Django sort by distance

Question:

I have the following model:

class Vacancy(models.Model):
    lat = models.FloatField('Latitude', blank=True)
    lng = models.FloatField('Longitude', blank=True)

How should I make a query to sort by distance (distance is infinity)?

Working on PosgreSQL, GeoDjango if it is required.

Asked By: Rukomoynikov

||

Answers:

Note: Please check cleder’s answer below which mentions about
deprecation issue (distance -> annotation) in Django versions.

First of all, it is better to make a point field instead of making lat and lnt separated:

from django.contrib.gis.db import models

location = models.PointField(null=False, blank=False, srid=4326, verbose_name='Location')

Then, you can filter it like that:

from django.contrib.gis.geos import Point
from django.contrib.gis.measure import D

distance = 2000 
ref_location = Point(1.232433, 1.2323232)

res = YourModel.objects.filter(
    location__distance_lte=(
        ref_location,
        D(m=distance)
    )
).distance(
    ref_location
).order_by(
    'distance'
)
Answered By: cem

Here is a solution that does not require GeoDjango.
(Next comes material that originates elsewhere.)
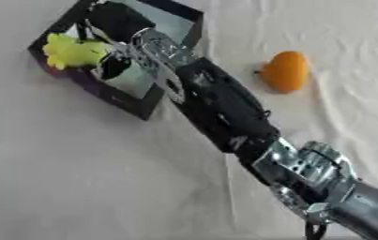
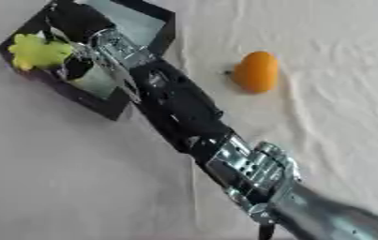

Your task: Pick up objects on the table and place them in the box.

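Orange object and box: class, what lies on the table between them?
Only bare white cloth lies between the orange object and the box rim, seen in both eye views; the right hand's arm passes just below.

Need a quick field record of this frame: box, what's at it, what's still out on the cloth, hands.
box: black-walled box, upper left, sits askew
at box: yellow object at the box's left side
on cloth: orange object, right of the box, apart from it
right hand: right hand reaches over the box, beside the yellow object; fingers not clear
left hand: not in view
surface: white wrinkled cloth
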Controlling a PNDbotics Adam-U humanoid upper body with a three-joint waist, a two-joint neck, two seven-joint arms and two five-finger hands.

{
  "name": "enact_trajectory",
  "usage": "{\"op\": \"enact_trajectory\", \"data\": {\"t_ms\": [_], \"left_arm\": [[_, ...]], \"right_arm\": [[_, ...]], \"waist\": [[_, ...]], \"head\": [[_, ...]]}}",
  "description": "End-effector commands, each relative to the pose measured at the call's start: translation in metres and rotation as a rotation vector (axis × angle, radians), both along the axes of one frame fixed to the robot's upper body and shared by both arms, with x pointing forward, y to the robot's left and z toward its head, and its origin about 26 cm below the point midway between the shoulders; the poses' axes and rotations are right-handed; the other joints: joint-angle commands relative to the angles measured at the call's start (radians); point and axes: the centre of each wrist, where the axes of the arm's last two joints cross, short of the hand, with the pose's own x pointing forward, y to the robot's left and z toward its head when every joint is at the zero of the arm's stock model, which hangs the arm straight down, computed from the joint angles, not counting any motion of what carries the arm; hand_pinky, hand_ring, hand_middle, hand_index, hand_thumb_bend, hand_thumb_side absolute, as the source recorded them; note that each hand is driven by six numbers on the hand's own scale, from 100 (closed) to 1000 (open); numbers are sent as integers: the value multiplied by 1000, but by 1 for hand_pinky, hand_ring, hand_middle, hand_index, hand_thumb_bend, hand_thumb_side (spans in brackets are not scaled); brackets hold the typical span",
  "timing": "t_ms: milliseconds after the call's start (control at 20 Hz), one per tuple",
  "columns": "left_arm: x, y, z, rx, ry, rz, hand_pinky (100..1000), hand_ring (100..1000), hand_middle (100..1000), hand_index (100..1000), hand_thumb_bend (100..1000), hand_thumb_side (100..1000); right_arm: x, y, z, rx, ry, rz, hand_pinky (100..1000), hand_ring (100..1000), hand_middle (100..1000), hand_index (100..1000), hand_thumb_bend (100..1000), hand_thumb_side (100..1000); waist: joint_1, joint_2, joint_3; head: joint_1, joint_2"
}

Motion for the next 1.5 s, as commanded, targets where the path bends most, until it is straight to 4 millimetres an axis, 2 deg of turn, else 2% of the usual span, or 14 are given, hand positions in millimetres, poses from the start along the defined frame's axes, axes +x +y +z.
{"op": "enact_trajectory", "data": {"t_ms": [50, 200, 450, 550, 750, 850, 900, 950, 1000, 1050, 1100, 1200, 1500], "left_arm": [[-1, 1, 5, 16, -12, -6, 807, 612, 792, 792, 436, 656], [-1, 2, 4, 18, -7, -5, 807, 611, 793, 792, 438, 655], [-1, 1, 5, 20, -10, -12, 807, 610, 792, 792, 438, 655], [0, 0, 7, 21, -13, -17, 807, 609, 792, 792, 439, 656], [0, -1, 7, 25, -13, -26, 807, 608, 792, 792, 440, 656], [0, 0, 6, 25, -6, -25, 807, 607, 792, 792, 440, 656], [0, 0, 5, 26, -4, -25, 807, 607, 792, 792, 440, 657], [0, 0, 5, 26, -2, -25, 807, 607, 792, 792, 441, 657], [0, 0, 5, 27, 0, -25, 807, 607, 792, 792, 442, 656], [0, 0, 4, 27, 2, -25, 807, 607, 792, 792, 443, 656], [0, 0, 4, 28, 3, -25, 807, 607, 792, 792, 444, 656], [0, 1, 4, 28, 5, -25, 807, 607, 792, 792, 447, 655], [-2, 4, 1, 33, 15, -14, 807, 607, 791, 792, 447, 652]], "right_arm": [[3, -1, 10, 38, -45, -20, 559, 481, 429, 639, 419, 222], [10, -15, 33, 106, -91, -67, 537, 468, 406, 621, 405, 139], [24, -43, 64, 199, -136, -190, 532, 465, 401, 615, 402, 123], [30, -53, 66, 195, -146, -245, 535, 466, 403, 614, 405, 143], [39, -67, 56, 186, -146, -328, 541, 470, 410, 619, 410, 168], [42, -72, 51, 181, -146, -357, 564, 496, 447, 659, 413, 182], [43, -74, 50, 174, -143, -364, 622, 580, 545, 747, 405, 138], [43, -74, 50, 167, -143, -363, 663, 630, 603, 782, 400, 117], [42, -74, 51, 162, -145, -358, 721, 719, 718, 847, 456, 304], [41, -72, 55, 159, -155, -343, 737, 743, 753, 869, 482, 347], [40, -72, 59, 159, -161, -330, 767, 787, 804, 899, 561, 426], [38, -72, 67, 159, -174, -316, 794, 817, 834, 919, 632, 445], [30, -80, 94, 220, -207, -273, 795, 817, 837, 921, 609, 403]], "waist": [[10, -13, 1], [11, -11, 1], [8, -4, 9], [5, 3, 15], [2, 14, 25], [2, 16, 24], [2, 16, 23], [2, 15, 22], [2, 14, 20], [3, 13, 18], [4, 12, 16], [5, 9, 13], [9, -10, -8]], "head": [[-5, -1], [-10, -1], [-18, -7], [-23, -16], [-30, -32], [-29, -31], [-28, -30], [-27, -28], [-27, -27], [-26, -25], [-25, -24], [-23, -21], [-3, -3]]}}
from django.db import models
from django.db.models.expressions import RawSQL


class Location(models.Model):
    latitude = models.FloatField()
    longitude = models.FloatField()
    ...


def get_locations_nearby_coords(latitude, longitude, max_distance=None):
    """
    Return objects sorted by distance to specified coordinates
    which distance is less than max_distance given in kilometers
    """
    # Great circle distance formula
    gcd_formula = "6371 * acos(least(greatest(
    cos(radians(%s)) * cos(radians(latitude)) 
    * cos(radians(longitude) - radians(%s)) + 
    sin(radians(%s)) * sin(radians(latitude)) 
    , -1), 1))"
    distance_raw_sql = RawSQL(
        gcd_formula,
        (latitude, longitude, latitude)
    )
    qs = Location.objects.all() 
    .annotate(distance=distance_raw_sql) 
    .order_by('distance')
    if max_distance is not None:
        qs = qs.filter(distance__lt=max_distance)
    return qs

Use as follow:

nearby_locations = get_locations_nearby_coords(48.8582, 2.2945, 5)

If you are using sqlite you need to add somewhere

import math
from django.db.backends.signals import connection_created
from django.dispatch import receiver


@receiver(connection_created)
def extend_sqlite(connection=None, **kwargs):
    if connection.vendor == "sqlite":
        # sqlite doesn't natively support math functions, so add them
        cf = connection.connection.create_function
        cf('acos', 1, math.acos)
        cf('cos', 1, math.cos)
        cf('radians', 1, math.radians)
        cf('sin', 1, math.sin)
        cf('least', 2, min)
        cf('greatest', 2, max)
Answered By: rphlo

the .distance(ref_location) is removed in django >=1.9 you should use an annotation instead.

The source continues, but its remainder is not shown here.